Fit a GLM for y on x using the link function link. Return the structure array of statistics.

[b,~,stats] = glmfit(x,[y n],'binomial','link',link);

b is a 2-by-1 vector of regression coefficients.

In your current working folder, define a function called classifyGLM.m that:

Accepts measurements with columns corresponding to those in x, regression coefficients whose dimensions correspond to b, a link function, the structure of GLM statistics, and any valid glmval name-value pair argument
Returns predictions and confidence interval margins of error

function [yhat,lo,hi] = classifyGLM(b,x,link,varargin) %#codegen
%CLASSIFYGLM Classify measurements using GLM model 
%   CLASSIFYGLM classifies the n observations in the n-by-1 vector x using
%   the GLM model with regression coefficients b and link function link,
%   and then returns the n-by-1 vector of predicted values in yhat.
%   CLASSIFYGLM also returns margins of error for the predictions using
%   additional information in the GLM statistics structure stats.
narginchk(3,Inf);
if(isstruct(varargin{1}))
    stats = varargin{1};
    [yhat,lo,hi] = glmval(b,x,link,stats,varargin{2:end});
else
    yhat = glmval(b,x,link,varargin{:});
end
end

Generate a MEX function from classifyGLM.m.
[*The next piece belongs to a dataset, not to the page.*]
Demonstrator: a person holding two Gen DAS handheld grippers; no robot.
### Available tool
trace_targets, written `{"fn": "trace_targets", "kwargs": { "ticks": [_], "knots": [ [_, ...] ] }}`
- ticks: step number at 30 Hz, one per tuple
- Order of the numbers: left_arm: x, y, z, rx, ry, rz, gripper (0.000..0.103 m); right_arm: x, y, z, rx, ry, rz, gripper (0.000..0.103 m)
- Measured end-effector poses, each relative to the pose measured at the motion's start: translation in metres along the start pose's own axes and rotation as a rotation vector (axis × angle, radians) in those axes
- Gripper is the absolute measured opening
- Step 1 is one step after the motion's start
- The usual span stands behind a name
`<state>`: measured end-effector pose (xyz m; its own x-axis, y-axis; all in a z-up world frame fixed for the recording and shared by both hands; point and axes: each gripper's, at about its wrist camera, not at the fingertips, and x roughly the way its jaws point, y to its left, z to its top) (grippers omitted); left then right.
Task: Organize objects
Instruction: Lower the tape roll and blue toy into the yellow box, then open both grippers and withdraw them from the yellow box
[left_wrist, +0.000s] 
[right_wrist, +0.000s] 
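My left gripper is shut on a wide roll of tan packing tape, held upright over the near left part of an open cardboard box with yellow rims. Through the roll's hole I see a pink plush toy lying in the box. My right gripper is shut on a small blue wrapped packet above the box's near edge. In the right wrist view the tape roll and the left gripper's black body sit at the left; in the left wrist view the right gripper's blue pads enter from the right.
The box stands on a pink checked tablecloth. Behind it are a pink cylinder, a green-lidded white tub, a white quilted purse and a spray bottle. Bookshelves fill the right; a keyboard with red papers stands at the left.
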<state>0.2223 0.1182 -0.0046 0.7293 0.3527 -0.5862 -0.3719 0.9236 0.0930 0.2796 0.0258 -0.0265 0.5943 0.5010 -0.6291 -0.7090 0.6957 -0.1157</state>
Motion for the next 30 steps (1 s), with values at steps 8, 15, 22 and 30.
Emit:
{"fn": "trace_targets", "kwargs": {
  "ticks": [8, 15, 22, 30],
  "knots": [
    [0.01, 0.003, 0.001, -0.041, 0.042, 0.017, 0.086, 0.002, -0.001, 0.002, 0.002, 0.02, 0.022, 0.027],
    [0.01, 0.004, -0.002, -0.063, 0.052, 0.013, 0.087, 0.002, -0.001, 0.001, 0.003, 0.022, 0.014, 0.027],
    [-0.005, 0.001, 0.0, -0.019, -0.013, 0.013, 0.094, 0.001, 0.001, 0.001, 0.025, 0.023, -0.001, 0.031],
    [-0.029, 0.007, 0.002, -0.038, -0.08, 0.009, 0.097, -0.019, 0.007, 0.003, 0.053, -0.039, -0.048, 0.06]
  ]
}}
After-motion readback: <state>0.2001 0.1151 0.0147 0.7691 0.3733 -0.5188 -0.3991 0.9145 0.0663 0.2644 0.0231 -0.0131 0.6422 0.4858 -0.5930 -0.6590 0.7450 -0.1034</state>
Because C uses static typing, codegen must determine the properties of all variables in MATLAB® files at compile time. To ensure that the MEX function can use the same inputs, use the -args argument to specify the following in the order given:

Regression coefficients b as a compile-time constant
In-sample observations x
Link function as a compile-time constant
Resulting GLM statistics as a compile-time constant
Name 'Confidence' as a compile-time constant
Confidence level 0.9

To designate arguments as compile-time constants, use coder.Constant.

codegen -config:mex classifyGLM -args {coder.Constant(b),x,coder.Constant(link),coder.Constant(stats),coder.Constant('Confidence'),0.9}

Code generation successful.

codegen generates the MEX file classifyGLM_mex.mexw64 in your current folder. The file extension depends on your system platform.

Compare predictions by using glmval and classifyGLM_mex. Specify name-value pair arguments in the same order as in the -args argument in the call to codegen.

[yhat1,melo1,mehi1] = glmval(b,x,link,stats,'Confidence',0.9);
[yhat2,melo2,mehi2] = classifyGLM_mex(b,x,link,stats,'Confidence',0.9);

comp1 = (yhat1 - yhat2)'*(yhat1 - yhat2);
agree1 = comp1 < eps
comp2 = (melo1 - melo2)'*(melo1 - melo2);
agree2 = comp2 < eps
comp3 = (mehi1 - mehi2)'*(mehi1 - mehi2);
agree3 = comp3 < eps

agree1 =

  logical

   1


agree2 =

  logical

   1


agree3 =

  logical

   1

The generated MEX function produces the same predictions as predict.

Input Arguments

collapse all

`b` — Coefficient estimates
numeric column vector

Coefficient estimates, specified as a numeric column vector returned by the glmfit function.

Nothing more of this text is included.